When we talk about is medicare stopping telehealth in 2025, we have to mention the specific providers who are most at risk.
- Physical and Occupational Therapists: These folks were not originally on the list of permanent telehealth providers. If the extension expires in January 2026, they lose the ability to bill Medicare for virtual sessions.
- Rural Health Clinics (RHCs) and Federally Qualified Health Centers (FQHCs): These centers are lifelines for many, but their special "distant site" status is also tied to that January deadline.
- Hospice Recertification: Right now, a doctor can check in via video to recertify someone for hospice care. That's another flexibility that could vanish.
Actionable Steps for Patients and Caregivers
Don't just wait for the news to tell you what happened. If you rely on these services, you've got to stay ahead of the game.
- Talk to your doctor now.

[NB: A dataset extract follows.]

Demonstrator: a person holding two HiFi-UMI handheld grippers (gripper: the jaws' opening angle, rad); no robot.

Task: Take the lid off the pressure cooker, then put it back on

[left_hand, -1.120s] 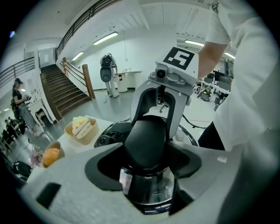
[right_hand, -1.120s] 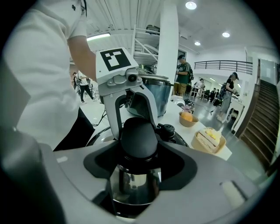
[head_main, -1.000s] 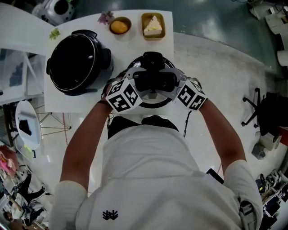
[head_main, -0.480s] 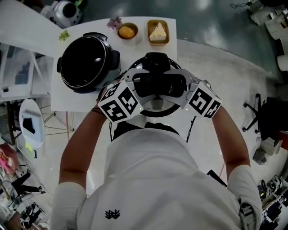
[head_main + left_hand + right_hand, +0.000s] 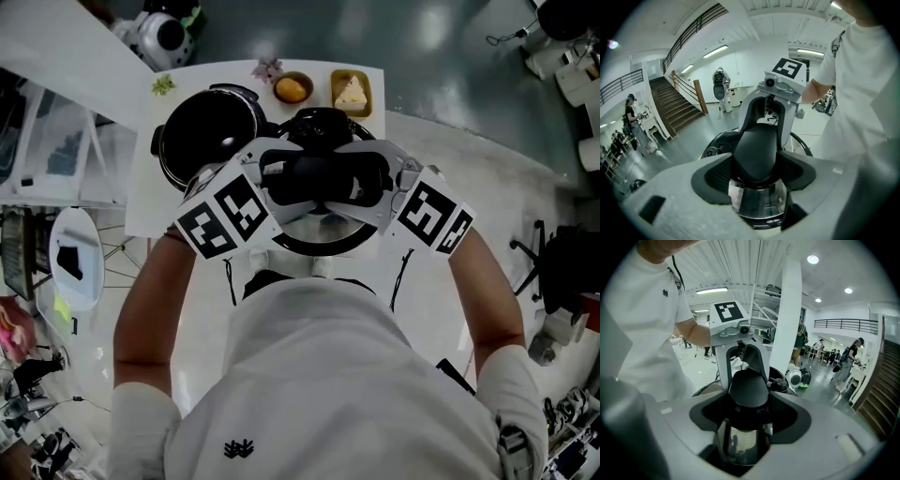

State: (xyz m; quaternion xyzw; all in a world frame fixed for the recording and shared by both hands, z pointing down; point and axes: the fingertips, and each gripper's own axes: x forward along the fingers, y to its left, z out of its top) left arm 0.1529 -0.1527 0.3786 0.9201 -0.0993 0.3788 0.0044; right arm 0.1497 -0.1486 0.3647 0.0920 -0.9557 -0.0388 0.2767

Ask them, "Hey, if the rules change in January, how will that affect our appointments?" Most clinics are tracking this closely.
- Keep your in-person options open. While nobody likes the drive, make sure you have a plan for in-person visits just in case the "rural only" rule snaps back into place.
- Watch the "Place of Service" code. If you look at your Medicare Summary Notice (MSN), look for Code 10. This means the service was provided in your home. As of now, Medicare pays your doctor the same rate for this as they would for an in-person office visit. If that changes, your doctor might be less likely to offer the service.
- Advocate if you care. There are dozens of bills in the works right now, like the Telehealth Modernization Act and the CONNECT for Health Act. Both aim to make these perks permanent. A quick letter to your representative can actually move the needle when these funding bills come up.
The reality of is medicare stopping telehealth in 2025 is that the service is "safe" for the calendar year, but the infrastructure is shaky. We are in a "wait and see" period. For now, keep your appointments, keep using your video calls, and just keep one eye on the calendar for January 2026.
Check your Medicare.gov portal regularly. They usually post a "What's New" section every time a new law passes. If you see another "Continuing Resolution" mentioned in the news, that’s your signal that the telehealth deadline has likely been moved again.